**TASK GOAL**
Transcribe exactly the first line of the listing below and each line that follows it, ending with the line that contains "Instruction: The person", and omit the remainder.

**TASK INPUT**
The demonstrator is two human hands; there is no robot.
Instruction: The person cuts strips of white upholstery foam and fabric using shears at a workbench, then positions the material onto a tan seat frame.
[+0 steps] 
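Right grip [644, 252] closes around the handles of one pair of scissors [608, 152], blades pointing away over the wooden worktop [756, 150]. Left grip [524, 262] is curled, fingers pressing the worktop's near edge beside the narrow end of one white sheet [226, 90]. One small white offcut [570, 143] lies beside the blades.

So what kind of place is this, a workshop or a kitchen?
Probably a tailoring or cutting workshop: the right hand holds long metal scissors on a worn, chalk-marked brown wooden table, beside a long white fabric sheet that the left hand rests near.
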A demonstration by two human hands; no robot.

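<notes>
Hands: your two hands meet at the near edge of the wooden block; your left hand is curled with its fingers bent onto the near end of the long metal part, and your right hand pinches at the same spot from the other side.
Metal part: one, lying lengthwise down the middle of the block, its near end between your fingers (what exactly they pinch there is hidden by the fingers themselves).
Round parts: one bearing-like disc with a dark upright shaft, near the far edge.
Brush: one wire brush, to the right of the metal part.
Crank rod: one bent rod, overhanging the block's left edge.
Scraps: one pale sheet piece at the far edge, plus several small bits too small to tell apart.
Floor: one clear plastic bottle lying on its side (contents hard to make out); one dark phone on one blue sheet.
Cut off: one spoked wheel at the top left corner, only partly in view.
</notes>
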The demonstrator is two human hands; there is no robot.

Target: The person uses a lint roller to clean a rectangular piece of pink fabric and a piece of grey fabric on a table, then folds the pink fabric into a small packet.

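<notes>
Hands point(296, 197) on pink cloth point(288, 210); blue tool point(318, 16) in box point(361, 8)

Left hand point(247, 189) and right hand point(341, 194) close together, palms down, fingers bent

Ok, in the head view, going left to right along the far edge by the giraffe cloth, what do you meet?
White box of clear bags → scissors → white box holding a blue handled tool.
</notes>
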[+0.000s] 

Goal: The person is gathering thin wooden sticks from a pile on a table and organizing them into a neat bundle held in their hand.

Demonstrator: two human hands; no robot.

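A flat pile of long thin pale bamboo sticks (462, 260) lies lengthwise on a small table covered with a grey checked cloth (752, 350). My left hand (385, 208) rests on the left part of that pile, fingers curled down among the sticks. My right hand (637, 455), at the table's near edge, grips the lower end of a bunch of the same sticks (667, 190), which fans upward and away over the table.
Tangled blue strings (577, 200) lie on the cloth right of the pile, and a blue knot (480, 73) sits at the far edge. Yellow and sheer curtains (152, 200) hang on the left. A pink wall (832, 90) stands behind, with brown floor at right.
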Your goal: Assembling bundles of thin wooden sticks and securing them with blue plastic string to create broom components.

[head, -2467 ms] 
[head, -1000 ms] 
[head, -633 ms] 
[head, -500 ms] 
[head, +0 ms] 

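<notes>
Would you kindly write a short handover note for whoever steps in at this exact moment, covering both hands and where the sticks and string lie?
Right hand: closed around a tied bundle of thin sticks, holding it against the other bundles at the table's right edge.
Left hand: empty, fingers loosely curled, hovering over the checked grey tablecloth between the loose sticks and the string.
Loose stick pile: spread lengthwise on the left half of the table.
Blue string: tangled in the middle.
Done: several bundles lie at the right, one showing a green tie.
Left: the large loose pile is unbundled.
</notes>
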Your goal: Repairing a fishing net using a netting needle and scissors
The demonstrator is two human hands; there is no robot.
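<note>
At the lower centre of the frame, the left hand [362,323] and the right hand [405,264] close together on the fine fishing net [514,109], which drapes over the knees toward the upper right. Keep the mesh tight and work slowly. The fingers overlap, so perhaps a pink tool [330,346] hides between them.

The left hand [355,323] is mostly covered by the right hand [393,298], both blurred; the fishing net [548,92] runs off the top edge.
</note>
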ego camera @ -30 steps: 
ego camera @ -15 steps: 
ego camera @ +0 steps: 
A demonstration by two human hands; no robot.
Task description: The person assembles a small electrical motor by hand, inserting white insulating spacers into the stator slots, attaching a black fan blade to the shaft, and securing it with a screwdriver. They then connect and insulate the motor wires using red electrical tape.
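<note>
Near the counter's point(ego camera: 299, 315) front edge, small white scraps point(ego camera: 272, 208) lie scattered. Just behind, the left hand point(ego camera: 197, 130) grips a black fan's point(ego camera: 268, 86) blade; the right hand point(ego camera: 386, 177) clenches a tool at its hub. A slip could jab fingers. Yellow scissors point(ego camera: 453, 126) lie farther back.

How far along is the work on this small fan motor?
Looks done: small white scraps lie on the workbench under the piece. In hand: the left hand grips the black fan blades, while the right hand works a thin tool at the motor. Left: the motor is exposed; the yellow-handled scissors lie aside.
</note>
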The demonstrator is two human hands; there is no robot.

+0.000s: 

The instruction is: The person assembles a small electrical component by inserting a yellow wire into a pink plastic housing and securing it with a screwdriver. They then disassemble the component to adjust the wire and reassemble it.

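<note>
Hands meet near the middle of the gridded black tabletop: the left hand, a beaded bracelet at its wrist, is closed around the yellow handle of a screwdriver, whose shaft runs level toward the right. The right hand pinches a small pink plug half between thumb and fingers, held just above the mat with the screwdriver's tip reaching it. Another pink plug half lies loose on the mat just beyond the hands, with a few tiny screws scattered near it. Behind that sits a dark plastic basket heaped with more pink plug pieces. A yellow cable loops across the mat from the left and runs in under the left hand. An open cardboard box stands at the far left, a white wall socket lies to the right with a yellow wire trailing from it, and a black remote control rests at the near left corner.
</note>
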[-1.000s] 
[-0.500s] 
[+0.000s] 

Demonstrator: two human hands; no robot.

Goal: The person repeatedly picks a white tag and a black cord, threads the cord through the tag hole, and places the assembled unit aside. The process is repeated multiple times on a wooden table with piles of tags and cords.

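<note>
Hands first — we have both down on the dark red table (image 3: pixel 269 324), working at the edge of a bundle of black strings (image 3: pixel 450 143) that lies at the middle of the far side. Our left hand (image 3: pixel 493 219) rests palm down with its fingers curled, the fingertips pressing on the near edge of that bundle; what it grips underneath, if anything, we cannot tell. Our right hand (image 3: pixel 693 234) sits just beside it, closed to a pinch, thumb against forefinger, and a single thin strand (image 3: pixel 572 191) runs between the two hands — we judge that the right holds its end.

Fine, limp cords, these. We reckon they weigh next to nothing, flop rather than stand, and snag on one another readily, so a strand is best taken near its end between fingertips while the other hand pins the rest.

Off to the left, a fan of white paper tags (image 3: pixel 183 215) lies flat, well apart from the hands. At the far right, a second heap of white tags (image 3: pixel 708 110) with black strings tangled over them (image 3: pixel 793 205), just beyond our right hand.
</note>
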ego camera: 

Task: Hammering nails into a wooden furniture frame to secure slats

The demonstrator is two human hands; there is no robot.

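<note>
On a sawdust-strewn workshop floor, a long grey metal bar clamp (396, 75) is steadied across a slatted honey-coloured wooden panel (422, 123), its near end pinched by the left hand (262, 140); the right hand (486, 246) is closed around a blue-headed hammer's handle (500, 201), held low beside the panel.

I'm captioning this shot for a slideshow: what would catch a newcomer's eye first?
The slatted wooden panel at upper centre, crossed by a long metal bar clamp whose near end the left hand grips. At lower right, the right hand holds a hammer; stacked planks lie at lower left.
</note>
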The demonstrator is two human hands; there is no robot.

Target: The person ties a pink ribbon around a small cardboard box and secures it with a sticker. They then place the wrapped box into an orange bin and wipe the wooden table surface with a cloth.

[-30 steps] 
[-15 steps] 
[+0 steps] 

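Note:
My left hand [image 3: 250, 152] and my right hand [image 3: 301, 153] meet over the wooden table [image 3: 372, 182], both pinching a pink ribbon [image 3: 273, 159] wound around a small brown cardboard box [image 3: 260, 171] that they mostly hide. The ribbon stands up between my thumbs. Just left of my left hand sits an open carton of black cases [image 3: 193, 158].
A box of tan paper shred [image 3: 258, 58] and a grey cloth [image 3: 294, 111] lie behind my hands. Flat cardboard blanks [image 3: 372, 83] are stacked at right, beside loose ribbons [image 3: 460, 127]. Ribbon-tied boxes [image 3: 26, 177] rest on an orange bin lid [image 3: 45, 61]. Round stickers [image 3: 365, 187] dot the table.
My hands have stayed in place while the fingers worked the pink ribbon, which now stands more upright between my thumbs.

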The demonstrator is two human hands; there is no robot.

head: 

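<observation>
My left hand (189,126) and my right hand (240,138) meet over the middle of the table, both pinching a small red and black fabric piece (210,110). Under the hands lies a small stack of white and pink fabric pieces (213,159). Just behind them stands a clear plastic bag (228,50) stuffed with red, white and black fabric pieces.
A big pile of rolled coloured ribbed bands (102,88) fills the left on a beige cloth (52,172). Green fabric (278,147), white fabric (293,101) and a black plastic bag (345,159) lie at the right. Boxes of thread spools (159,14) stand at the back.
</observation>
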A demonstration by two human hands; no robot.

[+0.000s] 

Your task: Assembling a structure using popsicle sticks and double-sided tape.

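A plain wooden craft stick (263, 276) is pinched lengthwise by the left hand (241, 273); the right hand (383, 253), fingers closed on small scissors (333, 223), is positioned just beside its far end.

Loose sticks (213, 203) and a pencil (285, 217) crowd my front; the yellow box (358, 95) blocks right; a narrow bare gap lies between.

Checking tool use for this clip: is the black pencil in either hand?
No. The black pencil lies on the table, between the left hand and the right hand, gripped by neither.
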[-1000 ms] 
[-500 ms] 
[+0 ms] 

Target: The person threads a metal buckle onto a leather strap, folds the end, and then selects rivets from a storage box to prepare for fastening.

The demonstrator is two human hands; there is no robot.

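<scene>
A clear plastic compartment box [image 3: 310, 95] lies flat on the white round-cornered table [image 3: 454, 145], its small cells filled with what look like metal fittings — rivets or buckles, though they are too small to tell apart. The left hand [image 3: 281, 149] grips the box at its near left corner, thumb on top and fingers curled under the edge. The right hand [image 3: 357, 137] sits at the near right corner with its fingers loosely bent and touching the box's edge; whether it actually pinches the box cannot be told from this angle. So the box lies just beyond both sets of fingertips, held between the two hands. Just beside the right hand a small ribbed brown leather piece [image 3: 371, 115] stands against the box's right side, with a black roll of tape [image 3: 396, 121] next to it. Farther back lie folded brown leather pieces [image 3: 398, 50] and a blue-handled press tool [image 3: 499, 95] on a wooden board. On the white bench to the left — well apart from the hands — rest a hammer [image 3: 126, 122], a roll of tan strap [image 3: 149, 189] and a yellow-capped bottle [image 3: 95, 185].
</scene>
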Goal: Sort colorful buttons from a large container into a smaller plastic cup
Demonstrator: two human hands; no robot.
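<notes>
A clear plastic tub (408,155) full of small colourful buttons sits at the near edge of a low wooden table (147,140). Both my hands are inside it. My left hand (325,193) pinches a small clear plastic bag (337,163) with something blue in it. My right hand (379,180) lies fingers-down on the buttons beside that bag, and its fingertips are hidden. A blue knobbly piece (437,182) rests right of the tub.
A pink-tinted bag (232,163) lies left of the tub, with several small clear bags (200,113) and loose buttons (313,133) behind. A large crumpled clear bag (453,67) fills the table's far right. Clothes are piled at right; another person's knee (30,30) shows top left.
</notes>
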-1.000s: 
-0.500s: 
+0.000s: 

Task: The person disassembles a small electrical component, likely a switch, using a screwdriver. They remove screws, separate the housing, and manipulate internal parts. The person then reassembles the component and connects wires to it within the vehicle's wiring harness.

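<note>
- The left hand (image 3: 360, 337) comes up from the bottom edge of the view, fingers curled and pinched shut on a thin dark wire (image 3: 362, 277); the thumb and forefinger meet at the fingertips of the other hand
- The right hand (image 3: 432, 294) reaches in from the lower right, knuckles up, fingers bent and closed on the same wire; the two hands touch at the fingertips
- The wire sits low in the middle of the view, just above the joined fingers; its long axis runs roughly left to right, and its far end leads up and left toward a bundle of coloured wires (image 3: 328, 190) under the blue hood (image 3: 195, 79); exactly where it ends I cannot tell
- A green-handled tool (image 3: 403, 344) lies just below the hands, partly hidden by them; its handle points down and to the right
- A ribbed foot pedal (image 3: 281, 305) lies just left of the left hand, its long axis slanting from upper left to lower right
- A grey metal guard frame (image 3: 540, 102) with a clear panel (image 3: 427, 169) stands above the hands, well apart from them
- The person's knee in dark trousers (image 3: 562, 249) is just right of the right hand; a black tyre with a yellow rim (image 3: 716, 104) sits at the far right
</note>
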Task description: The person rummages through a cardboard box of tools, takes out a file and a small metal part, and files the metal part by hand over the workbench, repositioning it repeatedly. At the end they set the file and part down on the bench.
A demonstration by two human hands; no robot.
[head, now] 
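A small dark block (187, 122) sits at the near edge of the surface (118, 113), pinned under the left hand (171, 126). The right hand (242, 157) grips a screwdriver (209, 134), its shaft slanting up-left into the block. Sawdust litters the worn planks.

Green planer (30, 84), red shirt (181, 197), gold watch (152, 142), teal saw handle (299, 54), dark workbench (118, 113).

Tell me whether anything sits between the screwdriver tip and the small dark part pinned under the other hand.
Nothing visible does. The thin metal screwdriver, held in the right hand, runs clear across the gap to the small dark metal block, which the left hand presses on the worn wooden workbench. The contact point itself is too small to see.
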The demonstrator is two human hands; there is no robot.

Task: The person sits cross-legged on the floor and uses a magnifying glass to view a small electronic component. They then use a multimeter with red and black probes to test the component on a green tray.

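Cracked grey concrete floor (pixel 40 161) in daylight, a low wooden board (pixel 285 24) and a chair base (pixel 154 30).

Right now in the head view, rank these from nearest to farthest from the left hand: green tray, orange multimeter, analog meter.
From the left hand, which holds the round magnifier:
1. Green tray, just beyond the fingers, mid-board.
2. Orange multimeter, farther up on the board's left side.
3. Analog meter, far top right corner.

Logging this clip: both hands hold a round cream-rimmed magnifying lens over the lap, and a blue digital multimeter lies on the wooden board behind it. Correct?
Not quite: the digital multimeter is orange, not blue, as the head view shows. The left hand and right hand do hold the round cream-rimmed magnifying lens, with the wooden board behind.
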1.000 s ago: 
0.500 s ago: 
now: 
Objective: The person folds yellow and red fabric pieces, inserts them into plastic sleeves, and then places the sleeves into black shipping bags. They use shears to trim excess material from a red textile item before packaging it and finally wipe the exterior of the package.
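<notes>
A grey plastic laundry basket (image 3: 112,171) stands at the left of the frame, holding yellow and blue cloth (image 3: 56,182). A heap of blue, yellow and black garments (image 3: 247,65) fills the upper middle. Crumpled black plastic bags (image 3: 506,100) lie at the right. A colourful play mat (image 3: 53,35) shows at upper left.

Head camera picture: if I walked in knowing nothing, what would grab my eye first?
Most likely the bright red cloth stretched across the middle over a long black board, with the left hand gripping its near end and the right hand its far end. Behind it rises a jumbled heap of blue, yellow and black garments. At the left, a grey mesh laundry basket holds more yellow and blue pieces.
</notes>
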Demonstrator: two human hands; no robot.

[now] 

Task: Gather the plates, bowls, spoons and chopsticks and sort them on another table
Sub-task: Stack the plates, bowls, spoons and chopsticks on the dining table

**WRITTEN REPLY**
The demonstrator is two human hands; there is no robot.
Instruction: The person cuts strips of white upholstery foam and fabric using shears at a workbench, then positions the material onto a tan seat frame.

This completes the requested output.